» **Extracted data**
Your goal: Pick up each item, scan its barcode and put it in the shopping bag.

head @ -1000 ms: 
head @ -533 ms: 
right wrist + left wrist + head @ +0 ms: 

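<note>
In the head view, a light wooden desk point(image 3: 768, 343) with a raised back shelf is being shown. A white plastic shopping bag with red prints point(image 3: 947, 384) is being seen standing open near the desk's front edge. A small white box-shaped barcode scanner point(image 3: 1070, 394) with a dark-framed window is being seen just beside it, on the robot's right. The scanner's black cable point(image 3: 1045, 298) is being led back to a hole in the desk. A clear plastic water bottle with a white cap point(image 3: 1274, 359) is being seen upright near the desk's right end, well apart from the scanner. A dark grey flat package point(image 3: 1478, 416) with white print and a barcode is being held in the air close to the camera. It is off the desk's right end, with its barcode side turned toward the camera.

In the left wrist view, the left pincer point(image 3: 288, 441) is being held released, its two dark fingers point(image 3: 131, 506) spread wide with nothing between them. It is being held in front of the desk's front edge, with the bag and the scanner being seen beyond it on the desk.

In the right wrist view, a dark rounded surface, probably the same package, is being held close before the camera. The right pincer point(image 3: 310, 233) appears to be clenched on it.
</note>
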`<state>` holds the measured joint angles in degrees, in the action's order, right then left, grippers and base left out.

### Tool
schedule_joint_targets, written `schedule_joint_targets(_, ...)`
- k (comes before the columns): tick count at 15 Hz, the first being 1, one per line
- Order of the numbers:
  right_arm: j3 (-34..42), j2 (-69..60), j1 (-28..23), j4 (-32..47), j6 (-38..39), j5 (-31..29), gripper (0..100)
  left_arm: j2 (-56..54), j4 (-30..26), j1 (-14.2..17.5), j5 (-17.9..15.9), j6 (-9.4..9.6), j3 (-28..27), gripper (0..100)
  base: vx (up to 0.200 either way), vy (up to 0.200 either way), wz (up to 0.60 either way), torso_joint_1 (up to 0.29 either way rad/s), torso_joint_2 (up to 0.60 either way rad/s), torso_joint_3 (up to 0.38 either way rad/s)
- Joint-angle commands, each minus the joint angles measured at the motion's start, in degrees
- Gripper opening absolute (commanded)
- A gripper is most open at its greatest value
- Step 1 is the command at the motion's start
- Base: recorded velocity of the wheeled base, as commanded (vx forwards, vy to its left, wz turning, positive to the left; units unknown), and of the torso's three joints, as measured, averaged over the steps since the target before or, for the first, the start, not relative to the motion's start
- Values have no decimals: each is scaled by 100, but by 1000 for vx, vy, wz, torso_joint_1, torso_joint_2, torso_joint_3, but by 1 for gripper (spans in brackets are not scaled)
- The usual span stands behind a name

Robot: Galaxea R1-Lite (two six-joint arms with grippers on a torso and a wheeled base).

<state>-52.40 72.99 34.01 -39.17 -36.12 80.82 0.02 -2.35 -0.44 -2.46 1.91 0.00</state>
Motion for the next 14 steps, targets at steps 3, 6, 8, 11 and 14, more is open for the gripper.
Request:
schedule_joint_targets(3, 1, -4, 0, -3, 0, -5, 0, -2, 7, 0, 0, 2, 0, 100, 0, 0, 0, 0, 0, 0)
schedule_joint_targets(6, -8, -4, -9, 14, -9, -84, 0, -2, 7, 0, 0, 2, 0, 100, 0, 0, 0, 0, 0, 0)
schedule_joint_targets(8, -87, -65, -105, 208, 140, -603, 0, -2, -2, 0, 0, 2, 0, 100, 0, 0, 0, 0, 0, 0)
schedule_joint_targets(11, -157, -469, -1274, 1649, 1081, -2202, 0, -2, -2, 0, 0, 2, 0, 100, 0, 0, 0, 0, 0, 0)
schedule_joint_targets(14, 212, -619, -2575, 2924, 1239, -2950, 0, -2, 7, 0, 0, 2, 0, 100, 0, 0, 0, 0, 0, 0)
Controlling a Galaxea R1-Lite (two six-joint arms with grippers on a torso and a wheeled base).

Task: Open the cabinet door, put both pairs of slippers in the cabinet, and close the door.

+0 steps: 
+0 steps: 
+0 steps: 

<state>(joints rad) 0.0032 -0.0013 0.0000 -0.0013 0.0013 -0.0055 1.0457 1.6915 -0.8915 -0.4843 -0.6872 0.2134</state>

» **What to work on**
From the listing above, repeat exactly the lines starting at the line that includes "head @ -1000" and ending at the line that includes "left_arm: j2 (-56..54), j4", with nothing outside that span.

» **Written solution**
head @ -1000 ms: 
head @ -533 ms: 
right wrist + left wrist + head @ +0 ms: 

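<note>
In the head view, a light wooden desk point(image 3: 768, 343) with a raised back shelf is being shown. A white plastic shopping bag with red prints point(image 3: 947, 384) is being seen standing open near the desk's front edge. A small white box-shaped barcode scanner point(image 3: 1070, 394) with a dark-framed window is being seen just beside it, on the robot's right. The scanner's black cable point(image 3: 1045, 298) is being led back to a hole in the desk. A clear plastic water bottle with a white cap point(image 3: 1274, 359) is being seen upright near the desk's right end, well apart from the scanner. A dark grey flat package point(image 3: 1478, 416) with white print and a barcode is being held in the air close to the camera. It is off the desk's right end, with its barcode side turned toward the camera.

In the left wrist view, the left pincer point(image 3: 288, 441) is being held released, its two dark fingers point(image 3: 131, 506) spread wide with nothing between them. It is being held in front of the desk's front edge, with the bag and the scanner being seen beyond it on the desk.

In the right wrist view, a dark rounded surface, probably the same package, is being held close before the camera. The right pincer point(image 3: 310, 233) appears to be clenched on it.
</note>
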`<state>` holds the measured joint angles in degrees, in the action's order, right then left, grippers and base left out.

### Tool
schedule_joint_targets, written `schedule_joint_targets(_, ...)`
- k (comes before the columns): tick count at 15 Hz, the first being 1, one per line
- Order of the numbers:
  right_arm: j3 (-34..42), j2 (-69..60), j1 (-28..23), j4 (-32..47), j6 (-38..39), j5 (-31..29), gripper (0..100)
  left_arm: j2 (-56..54), j4 (-30..26), j1 (-14.2..17.5), j5 (-17.9..15.9), j6 (-9.4..9.6), j3 (-28..27), gripper (0..100)

Output for the exercise is complete.